This story was originally published by Mother Jones and is reproduced here as part of the Climate Desk collaboration.

Before they could enter the sleek and sterile conference space where California Governor Jerry Brown’s Global Climate Action Summit is taking place this week, attendees were greeted Thursday morning by a scene of nonviolent chaos: Hundreds of protesters blocked entrances as they confronted police who guarded the star-studded event. Protesters sang and chanted, “Tell Jerry Brown, keep it in the ground,” and held replica oil pumps and rigs and “water for life” signs.

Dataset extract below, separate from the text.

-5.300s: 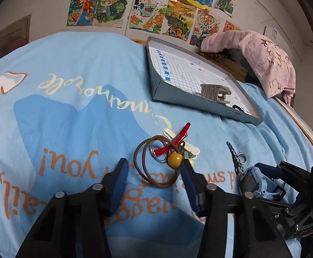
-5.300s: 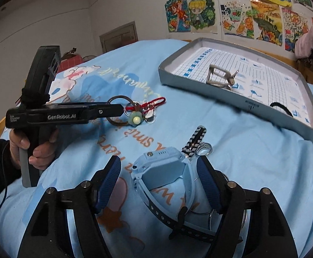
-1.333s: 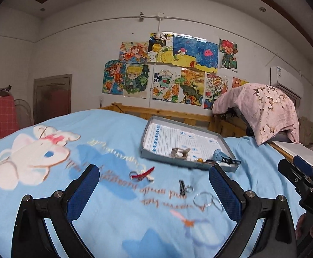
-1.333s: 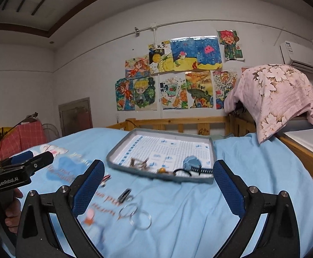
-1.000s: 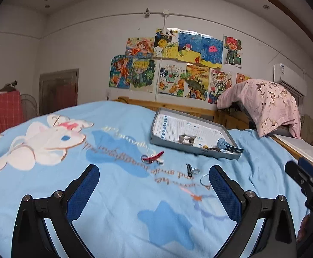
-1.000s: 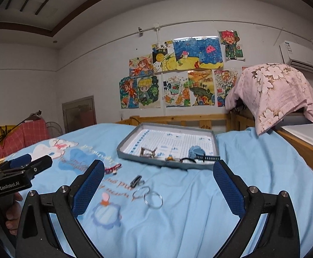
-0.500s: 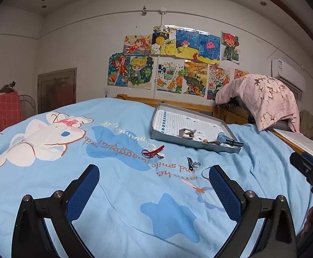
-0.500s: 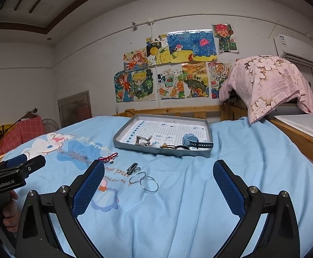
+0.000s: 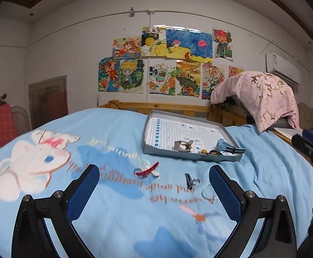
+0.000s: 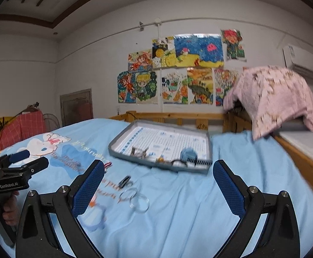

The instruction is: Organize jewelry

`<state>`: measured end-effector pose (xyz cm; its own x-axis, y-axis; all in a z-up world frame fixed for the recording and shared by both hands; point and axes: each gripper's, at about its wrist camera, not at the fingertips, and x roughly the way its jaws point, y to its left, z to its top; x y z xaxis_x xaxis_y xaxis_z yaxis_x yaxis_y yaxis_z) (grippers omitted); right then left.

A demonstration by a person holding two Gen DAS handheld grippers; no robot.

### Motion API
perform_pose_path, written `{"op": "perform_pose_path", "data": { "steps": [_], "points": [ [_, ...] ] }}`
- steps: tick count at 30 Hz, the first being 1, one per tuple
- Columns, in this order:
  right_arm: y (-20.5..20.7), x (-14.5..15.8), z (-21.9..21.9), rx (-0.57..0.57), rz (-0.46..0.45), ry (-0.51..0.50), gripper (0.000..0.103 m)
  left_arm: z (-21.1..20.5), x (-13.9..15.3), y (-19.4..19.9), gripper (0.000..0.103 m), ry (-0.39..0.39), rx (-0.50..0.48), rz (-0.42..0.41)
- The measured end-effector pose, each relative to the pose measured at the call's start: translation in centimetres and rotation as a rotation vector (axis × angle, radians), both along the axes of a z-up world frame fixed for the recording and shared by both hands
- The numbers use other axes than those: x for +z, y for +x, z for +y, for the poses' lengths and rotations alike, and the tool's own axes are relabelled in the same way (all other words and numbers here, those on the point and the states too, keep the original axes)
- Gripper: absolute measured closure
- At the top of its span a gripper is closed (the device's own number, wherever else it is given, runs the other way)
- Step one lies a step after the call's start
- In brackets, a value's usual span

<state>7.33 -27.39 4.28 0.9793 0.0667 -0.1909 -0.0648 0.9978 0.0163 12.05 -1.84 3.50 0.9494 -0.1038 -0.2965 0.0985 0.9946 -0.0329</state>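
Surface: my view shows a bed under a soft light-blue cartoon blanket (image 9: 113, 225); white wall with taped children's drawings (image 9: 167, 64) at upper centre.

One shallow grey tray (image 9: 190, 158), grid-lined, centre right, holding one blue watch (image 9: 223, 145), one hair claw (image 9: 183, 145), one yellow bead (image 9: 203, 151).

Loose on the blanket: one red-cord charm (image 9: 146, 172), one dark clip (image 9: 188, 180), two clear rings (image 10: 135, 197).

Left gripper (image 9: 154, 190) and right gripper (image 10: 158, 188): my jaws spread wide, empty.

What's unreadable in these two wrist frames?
- Right wrist: grey tray contents smeared by motion blur; small pieces indistinct.
- Right wrist: red cord charm mostly hidden behind the right gripper's blue finger pad.
- Left wrist: clear rings partly covered by the left gripper's pad.
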Motion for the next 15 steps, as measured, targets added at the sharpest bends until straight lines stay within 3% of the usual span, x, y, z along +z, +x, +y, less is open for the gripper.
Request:
{"op": "perform_pose_path", "data": {
  "steps": [7,15],
  "points": [
    [4.4,2.0,-0.6,0.006,-0.020,-0.016,0.004,0.2,0.0,5.2,0.000,-0.020,-0.006,0.033],
    [9.7,-0.5,0.5,0.016,0.039,0.017,0.004,-0.7,-1.9,10.2,0.000,-0.016,-0.060,0.098]
  ]
}}
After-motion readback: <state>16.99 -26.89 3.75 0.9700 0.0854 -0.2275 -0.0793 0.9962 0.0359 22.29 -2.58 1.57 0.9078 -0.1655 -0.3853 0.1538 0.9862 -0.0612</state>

On a day that was otherwise dominated by business leaders and politicians congratulating themselves for their leadership in addressing the crisis of a rapidly warming planet, environmental and indigenous activists marched to the Moscone Center. One of the central messages to the rest of the world: Jerry Brown’s climate legacy isn’t worth all the hype.

Mother Jones

But why not? After all, Brown started his week by signing both SB 100, which promises carbon-free electricity by 2045, into a law and an even more ambitious executive order, pledging California to go entirely carbon-neutral by 2045. These were just a few of the many announcements California has rolled out this week to showcase its global leadership in the absence of federal action. But Kassie Siegel, director of the Center for Biological Diversity’s Climate Change Law Institute, is unimpressed, noting that Brown has fallen short of doing all he can to curb emissions.

“It’s pushing the problem far into the future,” she says, “when we need to take action today.”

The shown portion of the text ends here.